According to Equity, which has 36,000 full and 5,000 student members, actors are not just charged high rates for motor insurance but are often refused cover entirely.

In one recent example, actor Branko Tomovic, whose credits include the TV series Casualty and A Touch of Frost, was refused car hire because of insurance problems.

“The company I spoke to didn’t even ask me what I was using the car for,” he told The Stage newspaper. “Many other professions have the same schedule as an actor.
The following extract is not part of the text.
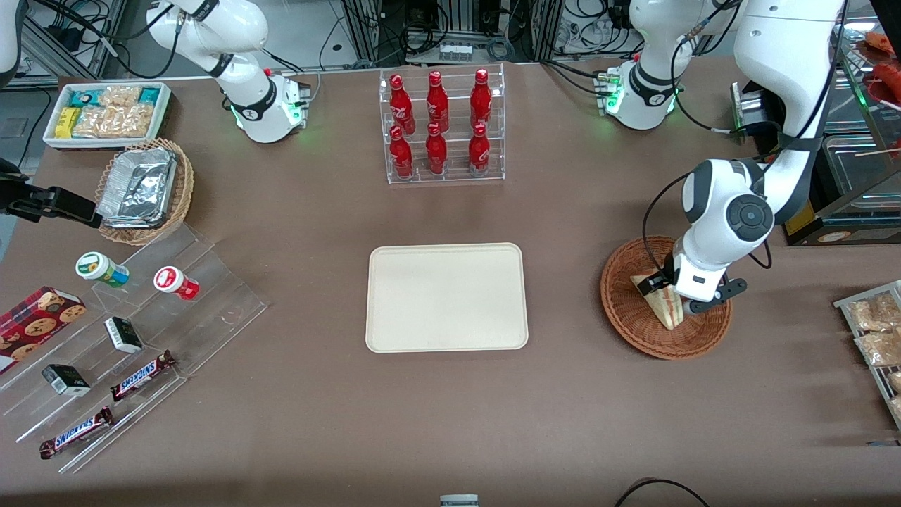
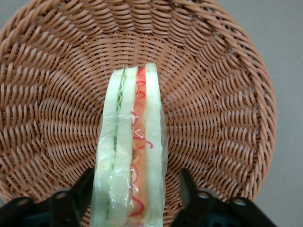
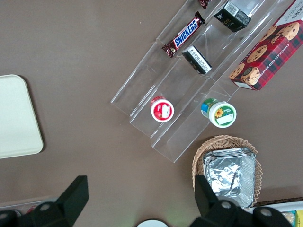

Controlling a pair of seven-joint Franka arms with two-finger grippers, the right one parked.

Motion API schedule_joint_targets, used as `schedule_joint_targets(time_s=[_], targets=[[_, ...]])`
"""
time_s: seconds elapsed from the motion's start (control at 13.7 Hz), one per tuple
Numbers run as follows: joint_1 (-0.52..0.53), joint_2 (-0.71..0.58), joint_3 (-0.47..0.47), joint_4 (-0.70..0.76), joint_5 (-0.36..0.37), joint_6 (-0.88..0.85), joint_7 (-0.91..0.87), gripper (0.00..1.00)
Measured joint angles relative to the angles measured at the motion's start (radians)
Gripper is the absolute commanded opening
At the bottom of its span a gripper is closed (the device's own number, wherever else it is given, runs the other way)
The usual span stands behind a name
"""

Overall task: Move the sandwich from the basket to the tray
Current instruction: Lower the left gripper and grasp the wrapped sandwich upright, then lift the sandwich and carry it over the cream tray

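The gripper [image 2: 135,196] hangs low in the basket [image 2: 222,104], fingers [image 2: 78,191] spread either side of the sandwich [image 2: 132,156], whose long edge runs straight out between them.

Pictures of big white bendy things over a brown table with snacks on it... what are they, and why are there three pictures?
The white bendy things are robot arms. One picture looks at the whole table from the front. The other two come from small cameras on the arms' wrists.

The working arm's gripper, its two-fingered hand, is down in the round brown basket. Its black fingers stand open on either side of a wrapped sandwich, which stands on edge in the basket. Nothing is lifted yet.

The cream tray in the middle of the table is where the sandwich should go. Also on the table are red bottles in a clear rack, chocolate bars on clear steps, and a box of cookies.
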Motion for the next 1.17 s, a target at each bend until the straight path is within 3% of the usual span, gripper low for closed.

Any self-employed person has to be flexible and be able to work at night or in the day.”

Equity decided to launch the campaign at a recent board meeting at which the issue provoked animated discussion, after being deeply unconvinced by the industry’s explanation for why actors were being charged more.

In a letter to the union, the director general of the trade body the Association of British Insurers, Otto Thoresen, explained: “For actors, we have been told that they are much more likely to be involved in a collision than for most other occupations.”

The ABI said this was “probably” due to actors driving long distances and late at night when touring and the possibility of expensive claims from giving colleagues a lift – as well as the risk of settling a claim involving a high-earning star.

However when asked to share the underlying “actuarial data” demonstrating the higher risk, the ABI admitted that no single insurer had “a large enough number of actors as customers to be able to draw reliable statistical conclusions from their claims history”. As a result, Mr Thoresen said, underwriters had to draw conclusions about the increased risk “from what they know”.

Malcolm Sinclair, Equity president, responded with a sharply-worded attack on the industry on behalf of his members, most of which earn well below Hollywood wages.

He said: “Being charged high insurance premiums or being refused insurance altogether is something which blights actors’ lives and I am appalled that it is based not on clear data but on supposition and prejudice.

“This must stop and I appeal to Equity members to make their views known to the Association of British Insurers.”

The Financial Ombudsman Service, which investigates malpractice in personal finance, said it could not take up a grievance on behalf of the entire acting profession, but would pursue complaints from individuals.

Equity is calling for aggrieved actors to lodge complaints to FOS, whose service is free, and to write letters of protest to the ABI.

The average annual motor insurance premium for an actor so far this year was £1,049 a year, according to price comparison site Confused.com.